§ **What you have to do**: Entries follow. Give back exactly the lines starting at the one containing "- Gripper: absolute" and ending at the one containing "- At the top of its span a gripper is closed", and no other lines.
/---
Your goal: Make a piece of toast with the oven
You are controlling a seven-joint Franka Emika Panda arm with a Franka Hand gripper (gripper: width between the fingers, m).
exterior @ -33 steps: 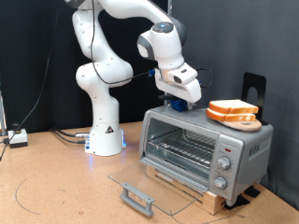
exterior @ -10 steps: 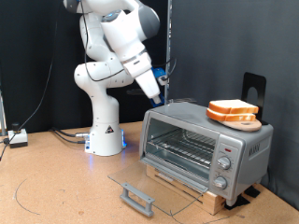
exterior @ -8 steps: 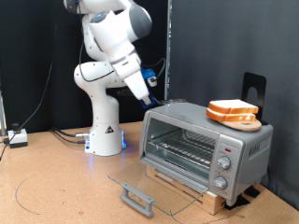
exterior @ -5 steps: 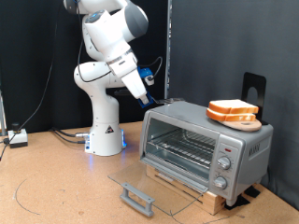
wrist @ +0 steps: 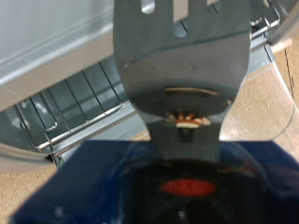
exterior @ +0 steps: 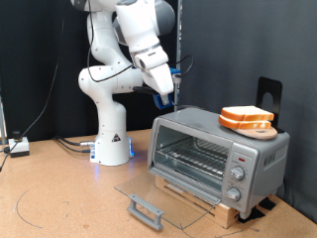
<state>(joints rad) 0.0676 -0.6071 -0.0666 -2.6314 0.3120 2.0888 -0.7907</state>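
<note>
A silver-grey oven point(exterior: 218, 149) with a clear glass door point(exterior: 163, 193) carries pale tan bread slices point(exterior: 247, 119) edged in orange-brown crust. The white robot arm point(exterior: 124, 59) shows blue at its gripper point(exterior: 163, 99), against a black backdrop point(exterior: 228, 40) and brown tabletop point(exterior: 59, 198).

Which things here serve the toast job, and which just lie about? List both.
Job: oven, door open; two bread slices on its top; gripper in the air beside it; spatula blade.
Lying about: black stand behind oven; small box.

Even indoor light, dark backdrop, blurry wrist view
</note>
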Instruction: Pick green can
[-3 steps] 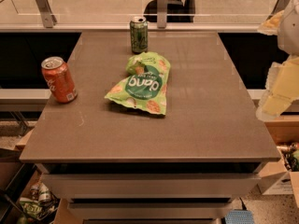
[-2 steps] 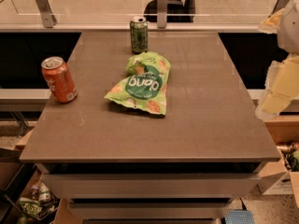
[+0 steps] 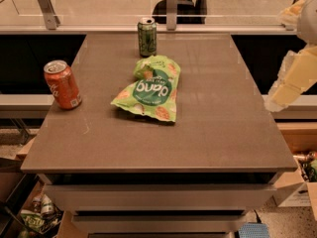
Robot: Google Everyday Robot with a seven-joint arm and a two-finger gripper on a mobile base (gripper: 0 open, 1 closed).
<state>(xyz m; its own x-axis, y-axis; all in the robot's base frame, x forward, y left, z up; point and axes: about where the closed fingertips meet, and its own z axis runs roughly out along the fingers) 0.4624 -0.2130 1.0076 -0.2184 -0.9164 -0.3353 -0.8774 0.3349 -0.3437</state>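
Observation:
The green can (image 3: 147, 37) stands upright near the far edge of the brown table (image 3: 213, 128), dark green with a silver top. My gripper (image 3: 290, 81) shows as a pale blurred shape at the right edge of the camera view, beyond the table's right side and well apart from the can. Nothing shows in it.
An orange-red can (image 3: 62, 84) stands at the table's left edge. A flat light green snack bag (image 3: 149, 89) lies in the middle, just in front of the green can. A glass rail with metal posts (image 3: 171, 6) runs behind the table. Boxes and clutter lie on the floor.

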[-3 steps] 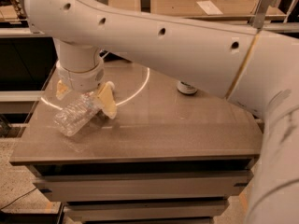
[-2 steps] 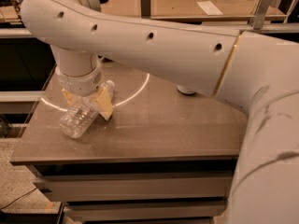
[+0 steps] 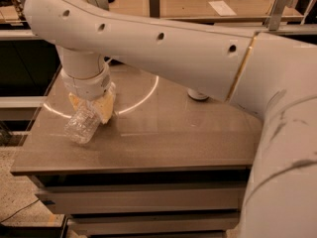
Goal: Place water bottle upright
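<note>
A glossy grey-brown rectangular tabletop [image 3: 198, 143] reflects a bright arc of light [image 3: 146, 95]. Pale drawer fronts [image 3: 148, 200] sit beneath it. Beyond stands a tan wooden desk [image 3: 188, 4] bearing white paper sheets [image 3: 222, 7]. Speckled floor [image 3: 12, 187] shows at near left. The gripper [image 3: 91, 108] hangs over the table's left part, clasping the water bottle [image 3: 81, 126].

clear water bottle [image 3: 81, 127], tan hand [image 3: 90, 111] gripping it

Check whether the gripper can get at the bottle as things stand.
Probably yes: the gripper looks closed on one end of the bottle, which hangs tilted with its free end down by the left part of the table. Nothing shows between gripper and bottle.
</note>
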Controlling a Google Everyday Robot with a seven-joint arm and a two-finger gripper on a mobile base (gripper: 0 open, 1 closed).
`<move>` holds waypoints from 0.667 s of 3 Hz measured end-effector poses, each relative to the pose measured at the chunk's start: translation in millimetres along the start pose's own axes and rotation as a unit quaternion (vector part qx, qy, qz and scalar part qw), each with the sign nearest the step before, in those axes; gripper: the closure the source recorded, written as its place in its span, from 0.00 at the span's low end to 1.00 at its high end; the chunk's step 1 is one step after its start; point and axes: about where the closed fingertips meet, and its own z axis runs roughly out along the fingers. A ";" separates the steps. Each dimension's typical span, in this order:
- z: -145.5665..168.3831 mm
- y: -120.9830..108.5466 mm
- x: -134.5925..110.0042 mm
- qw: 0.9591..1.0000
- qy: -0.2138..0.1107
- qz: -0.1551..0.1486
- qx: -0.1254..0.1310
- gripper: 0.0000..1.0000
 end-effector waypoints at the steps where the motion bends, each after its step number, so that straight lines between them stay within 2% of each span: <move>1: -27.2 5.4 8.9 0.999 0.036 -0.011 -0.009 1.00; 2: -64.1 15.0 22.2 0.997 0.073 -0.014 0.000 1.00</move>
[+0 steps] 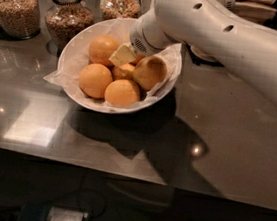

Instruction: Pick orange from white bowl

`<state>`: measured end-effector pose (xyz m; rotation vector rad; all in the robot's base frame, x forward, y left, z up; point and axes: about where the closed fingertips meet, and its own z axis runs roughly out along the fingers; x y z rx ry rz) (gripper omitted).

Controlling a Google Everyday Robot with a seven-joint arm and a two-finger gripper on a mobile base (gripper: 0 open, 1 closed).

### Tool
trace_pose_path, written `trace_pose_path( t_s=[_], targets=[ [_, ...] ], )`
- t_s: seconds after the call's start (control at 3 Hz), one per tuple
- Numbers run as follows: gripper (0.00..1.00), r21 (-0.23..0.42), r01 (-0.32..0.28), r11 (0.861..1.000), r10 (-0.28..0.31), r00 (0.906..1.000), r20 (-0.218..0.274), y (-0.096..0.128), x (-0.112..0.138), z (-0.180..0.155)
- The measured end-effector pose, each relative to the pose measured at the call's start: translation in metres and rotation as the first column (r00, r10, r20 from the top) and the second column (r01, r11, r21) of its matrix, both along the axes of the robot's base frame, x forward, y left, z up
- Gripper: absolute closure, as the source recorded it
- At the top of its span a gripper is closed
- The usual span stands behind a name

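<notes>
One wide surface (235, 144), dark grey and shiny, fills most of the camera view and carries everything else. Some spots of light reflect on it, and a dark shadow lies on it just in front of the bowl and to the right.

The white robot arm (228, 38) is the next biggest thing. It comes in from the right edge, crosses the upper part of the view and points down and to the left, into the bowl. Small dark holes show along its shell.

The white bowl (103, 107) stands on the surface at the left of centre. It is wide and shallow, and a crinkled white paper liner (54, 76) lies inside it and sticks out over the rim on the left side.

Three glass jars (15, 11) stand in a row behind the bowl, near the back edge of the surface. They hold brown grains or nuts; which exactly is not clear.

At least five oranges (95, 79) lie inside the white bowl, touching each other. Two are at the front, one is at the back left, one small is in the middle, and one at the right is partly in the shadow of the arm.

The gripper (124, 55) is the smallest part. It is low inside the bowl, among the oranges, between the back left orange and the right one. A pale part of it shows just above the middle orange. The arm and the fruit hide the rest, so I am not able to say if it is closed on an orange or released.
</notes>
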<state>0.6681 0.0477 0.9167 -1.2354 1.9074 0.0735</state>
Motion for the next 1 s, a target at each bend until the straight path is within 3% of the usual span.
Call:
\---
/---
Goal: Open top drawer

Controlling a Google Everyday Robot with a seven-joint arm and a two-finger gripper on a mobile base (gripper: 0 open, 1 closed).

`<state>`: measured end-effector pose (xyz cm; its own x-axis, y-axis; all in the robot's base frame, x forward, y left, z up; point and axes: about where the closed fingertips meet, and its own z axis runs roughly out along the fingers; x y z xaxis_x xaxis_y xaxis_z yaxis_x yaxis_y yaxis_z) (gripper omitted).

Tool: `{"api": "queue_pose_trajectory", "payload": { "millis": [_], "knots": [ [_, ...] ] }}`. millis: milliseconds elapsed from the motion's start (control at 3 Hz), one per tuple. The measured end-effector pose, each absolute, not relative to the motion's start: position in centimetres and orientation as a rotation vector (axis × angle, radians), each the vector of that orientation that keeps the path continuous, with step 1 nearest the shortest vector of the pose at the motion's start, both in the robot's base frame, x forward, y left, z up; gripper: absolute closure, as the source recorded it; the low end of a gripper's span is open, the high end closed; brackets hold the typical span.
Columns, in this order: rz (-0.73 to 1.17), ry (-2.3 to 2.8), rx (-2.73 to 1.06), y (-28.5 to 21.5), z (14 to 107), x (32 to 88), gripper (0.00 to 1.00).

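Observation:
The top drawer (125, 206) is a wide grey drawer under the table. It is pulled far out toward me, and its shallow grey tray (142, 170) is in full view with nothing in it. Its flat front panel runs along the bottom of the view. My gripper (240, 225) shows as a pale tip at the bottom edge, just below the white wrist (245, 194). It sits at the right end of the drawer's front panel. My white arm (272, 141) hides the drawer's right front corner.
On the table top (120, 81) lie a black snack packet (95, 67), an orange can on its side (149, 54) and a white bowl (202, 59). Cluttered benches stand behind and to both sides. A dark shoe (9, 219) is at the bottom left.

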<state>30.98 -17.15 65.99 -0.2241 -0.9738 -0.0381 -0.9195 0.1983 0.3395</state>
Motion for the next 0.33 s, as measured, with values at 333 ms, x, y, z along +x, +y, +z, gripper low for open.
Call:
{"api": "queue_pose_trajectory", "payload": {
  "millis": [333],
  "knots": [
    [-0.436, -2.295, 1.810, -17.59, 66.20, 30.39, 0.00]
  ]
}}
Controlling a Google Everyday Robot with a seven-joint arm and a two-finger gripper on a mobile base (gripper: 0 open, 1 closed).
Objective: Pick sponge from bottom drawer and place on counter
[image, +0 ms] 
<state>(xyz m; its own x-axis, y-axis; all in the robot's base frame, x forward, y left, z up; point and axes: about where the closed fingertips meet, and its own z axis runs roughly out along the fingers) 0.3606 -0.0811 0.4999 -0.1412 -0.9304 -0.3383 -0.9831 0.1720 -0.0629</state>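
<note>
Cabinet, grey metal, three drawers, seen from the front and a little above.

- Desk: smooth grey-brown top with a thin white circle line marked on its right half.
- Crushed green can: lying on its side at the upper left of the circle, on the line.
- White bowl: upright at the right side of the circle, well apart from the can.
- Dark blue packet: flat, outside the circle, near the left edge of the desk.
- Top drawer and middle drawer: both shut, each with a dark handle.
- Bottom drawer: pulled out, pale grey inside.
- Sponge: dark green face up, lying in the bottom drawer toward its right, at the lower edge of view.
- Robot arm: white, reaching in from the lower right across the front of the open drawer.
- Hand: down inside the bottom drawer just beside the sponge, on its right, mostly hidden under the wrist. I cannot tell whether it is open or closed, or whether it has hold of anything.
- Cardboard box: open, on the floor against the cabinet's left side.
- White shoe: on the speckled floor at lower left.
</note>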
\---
§ **The completed task**:
- Gripper: absolute closure, as the source recorded it
- At the top of its span a gripper is closed

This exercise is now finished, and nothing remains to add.